Earle called the equal protection clause of the 14th Amendment “not an empty vessel, but a source of law that mandates equality and respect for all individuals,” and based his argument on the grounds that denying this right is a form of prejudice and ignorance.

After the debate, Earle said Wolfe’s views that homosexual activity is a disorder were “extremely archaic” and have “no basis in law or science whatsoever.”

Wolfe said he felt his argument that “accepting same-sex marriages will commit our nation to a view of sex which undermines the social institution of the family” was ignored in Earle’s argument, which Wolfe said focused on the prejudice of denying same-sex marriages.

Jeff Powdrill, first-year law student, thought the forum was a good idea.

“I didn’t agree with (Wolfe),” Powdrill said. “I think he’s a little bit closed-minded, but nonetheless he’s here, he’s talking and his words aren’t hateful but made for more of a compassionate discussion.”

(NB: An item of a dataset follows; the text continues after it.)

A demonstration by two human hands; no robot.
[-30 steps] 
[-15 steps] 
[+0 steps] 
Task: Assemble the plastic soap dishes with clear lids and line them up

Roxanne Johnson, vice president of programming for Public Interest Law Society and a second-year law student, said her organization decided to join forces with the Federalist Society to organize this debate because of the Supreme Court’s June 2003 decision in Lawrence v. Texas, in which the Court declared the Texas anti-sodomy laws unconstitutional.

“I was very impressed that two very articulate and well-educated men could differ on an important constitutional question,” Johnson said.